DATASET RECORDS section start
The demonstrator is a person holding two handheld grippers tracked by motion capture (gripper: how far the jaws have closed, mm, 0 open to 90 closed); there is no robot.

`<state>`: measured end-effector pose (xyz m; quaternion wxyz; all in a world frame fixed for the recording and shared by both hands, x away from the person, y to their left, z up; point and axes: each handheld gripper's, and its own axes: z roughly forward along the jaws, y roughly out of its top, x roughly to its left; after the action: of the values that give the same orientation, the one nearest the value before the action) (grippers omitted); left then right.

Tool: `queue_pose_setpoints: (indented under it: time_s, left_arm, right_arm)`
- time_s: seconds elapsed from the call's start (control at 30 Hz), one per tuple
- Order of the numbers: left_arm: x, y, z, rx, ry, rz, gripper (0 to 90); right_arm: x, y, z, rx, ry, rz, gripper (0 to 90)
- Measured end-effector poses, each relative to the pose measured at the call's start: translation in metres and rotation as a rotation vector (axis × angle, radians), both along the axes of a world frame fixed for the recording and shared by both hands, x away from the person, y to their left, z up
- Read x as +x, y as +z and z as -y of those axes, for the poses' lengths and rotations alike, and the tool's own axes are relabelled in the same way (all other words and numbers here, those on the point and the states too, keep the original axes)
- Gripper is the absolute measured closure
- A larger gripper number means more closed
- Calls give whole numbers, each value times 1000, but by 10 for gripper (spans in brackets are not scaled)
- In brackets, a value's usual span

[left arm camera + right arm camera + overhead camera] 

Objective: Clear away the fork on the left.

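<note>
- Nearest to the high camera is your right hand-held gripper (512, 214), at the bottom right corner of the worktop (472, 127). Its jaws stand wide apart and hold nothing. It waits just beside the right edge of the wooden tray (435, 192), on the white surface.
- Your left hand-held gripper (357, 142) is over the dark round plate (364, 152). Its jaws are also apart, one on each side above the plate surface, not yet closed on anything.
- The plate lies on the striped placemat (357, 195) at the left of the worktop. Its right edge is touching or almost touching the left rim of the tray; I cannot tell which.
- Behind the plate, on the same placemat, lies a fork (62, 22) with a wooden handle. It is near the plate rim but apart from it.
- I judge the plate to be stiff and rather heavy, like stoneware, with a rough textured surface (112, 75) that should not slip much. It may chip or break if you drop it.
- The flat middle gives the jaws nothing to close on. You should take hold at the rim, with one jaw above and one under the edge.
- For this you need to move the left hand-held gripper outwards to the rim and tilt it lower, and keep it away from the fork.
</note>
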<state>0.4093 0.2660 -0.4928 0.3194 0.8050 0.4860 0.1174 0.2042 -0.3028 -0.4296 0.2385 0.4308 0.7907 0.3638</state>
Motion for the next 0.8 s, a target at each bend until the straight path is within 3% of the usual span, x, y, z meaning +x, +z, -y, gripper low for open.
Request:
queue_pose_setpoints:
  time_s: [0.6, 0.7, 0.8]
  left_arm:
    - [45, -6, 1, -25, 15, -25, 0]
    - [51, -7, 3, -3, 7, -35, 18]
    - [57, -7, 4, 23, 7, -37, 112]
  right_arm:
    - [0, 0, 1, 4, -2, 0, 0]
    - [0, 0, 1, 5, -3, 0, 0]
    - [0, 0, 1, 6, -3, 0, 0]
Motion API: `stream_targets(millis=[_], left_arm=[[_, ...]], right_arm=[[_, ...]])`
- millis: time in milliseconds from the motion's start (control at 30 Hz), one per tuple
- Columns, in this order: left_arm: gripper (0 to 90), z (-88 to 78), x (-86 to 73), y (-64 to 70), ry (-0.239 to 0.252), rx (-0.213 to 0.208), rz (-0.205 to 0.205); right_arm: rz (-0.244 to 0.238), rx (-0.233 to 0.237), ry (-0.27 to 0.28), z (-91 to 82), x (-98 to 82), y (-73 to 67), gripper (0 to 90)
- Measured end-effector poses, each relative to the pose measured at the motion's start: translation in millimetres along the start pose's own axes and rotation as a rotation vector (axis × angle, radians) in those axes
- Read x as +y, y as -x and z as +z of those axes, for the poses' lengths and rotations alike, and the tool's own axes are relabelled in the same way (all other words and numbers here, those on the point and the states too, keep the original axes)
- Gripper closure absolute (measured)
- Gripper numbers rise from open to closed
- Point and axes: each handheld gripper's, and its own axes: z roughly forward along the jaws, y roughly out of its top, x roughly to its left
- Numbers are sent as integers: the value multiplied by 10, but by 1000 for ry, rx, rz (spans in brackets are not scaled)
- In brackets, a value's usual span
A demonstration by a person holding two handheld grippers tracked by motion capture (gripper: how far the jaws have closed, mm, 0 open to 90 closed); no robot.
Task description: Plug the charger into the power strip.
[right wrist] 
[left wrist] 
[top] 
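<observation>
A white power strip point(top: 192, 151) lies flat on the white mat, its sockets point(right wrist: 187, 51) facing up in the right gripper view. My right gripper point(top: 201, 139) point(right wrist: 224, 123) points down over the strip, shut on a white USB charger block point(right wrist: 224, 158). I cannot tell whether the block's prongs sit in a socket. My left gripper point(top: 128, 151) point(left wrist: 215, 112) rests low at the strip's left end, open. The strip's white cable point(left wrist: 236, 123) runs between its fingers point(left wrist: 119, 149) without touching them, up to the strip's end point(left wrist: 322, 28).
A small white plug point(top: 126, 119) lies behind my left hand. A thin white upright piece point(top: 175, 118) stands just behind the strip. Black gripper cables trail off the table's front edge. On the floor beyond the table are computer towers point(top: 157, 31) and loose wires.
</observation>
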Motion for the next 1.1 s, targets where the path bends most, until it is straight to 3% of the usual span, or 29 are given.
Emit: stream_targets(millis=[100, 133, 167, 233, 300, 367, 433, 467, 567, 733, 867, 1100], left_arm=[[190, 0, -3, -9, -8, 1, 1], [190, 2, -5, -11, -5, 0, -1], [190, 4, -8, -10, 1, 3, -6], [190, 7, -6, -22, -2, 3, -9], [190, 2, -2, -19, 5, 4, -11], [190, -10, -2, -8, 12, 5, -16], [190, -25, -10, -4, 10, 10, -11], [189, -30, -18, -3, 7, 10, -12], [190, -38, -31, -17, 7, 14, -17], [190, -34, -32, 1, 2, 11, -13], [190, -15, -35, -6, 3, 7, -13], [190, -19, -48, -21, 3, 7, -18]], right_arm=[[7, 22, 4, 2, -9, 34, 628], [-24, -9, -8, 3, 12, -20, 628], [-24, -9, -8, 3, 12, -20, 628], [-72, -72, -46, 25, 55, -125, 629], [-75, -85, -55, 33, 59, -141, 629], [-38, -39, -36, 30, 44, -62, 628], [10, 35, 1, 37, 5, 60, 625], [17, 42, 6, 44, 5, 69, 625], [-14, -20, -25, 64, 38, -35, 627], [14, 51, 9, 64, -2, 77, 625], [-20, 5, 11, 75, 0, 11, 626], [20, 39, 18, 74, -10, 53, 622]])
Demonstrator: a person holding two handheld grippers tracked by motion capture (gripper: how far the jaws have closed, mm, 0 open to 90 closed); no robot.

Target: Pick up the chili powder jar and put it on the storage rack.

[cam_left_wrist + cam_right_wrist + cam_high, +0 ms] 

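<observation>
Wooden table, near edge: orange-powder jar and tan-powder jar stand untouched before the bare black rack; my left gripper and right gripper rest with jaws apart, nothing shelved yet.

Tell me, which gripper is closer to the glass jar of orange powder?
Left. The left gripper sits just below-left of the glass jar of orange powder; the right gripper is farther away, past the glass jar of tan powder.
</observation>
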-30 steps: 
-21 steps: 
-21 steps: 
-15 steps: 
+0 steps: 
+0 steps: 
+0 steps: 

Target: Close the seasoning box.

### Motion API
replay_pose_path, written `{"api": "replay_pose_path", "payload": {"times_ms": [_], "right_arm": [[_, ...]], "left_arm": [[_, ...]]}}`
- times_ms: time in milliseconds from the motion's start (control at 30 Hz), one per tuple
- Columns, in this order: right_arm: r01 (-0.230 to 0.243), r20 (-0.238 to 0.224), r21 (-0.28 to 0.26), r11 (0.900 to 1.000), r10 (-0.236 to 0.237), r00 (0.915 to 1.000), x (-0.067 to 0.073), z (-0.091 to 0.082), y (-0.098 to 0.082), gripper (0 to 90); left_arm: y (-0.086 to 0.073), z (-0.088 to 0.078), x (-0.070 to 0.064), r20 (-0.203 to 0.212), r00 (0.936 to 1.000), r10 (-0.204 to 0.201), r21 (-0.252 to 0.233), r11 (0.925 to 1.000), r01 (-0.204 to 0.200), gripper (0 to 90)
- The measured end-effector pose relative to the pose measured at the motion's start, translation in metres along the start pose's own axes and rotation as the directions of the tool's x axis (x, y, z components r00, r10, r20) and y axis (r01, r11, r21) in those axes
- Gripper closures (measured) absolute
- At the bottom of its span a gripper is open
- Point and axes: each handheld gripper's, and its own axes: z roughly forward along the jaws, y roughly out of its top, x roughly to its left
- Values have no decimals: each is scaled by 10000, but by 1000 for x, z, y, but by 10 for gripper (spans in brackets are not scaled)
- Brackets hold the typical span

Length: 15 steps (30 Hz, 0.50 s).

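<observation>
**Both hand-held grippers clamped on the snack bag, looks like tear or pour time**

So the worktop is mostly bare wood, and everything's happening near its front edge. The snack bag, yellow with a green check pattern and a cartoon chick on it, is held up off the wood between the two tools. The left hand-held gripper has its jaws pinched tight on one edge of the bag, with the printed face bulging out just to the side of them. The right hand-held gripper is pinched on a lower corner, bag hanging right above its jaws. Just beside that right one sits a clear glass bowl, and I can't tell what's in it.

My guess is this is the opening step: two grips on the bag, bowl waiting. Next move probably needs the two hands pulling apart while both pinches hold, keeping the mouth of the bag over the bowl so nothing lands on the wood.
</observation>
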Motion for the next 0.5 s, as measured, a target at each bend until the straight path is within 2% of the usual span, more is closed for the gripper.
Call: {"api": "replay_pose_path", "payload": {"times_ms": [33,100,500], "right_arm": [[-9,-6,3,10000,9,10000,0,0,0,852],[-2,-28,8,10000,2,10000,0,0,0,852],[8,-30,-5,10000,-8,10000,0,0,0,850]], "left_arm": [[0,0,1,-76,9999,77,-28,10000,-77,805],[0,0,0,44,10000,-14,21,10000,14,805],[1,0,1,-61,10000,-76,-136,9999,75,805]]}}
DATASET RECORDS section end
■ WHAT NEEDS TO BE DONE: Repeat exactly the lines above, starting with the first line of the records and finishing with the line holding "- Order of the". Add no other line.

■ EXERCISE RESPONSE:
The demonstrator is a person holding two handheld grippers tracked by motion capture (gripper: how far the jaws have closed, mm, 0 open to 90 closed); there is no robot.

`<state>`: measured end-effector pose (xyz m; quaternion wxyz; all in a world frame fixed for the recording and shared by both hands, x away from the person, y to their left, z up; point and axes: each handheld gripper's, and its own axes: z roughly forward along the jaws, y roughly out of its top, x roughly to its left; after the action: of the values that give the same orientation, the one nearest the value before the action) (grippers omitted); left then right.

Tool: `queue_pose_setpoints: (indented under it: time_s, left_arm, right_arm)`
- time_s: seconds elapsed from the call's start (control at 30 Hz), one per tuple
- Order of the numbers: left_arm: x, y, z, rx, ry, rz, gripper (0 to 90); right_arm: x, y, z, rx, ry, rz, gripper (0 to 90)

Work on this exercise is done.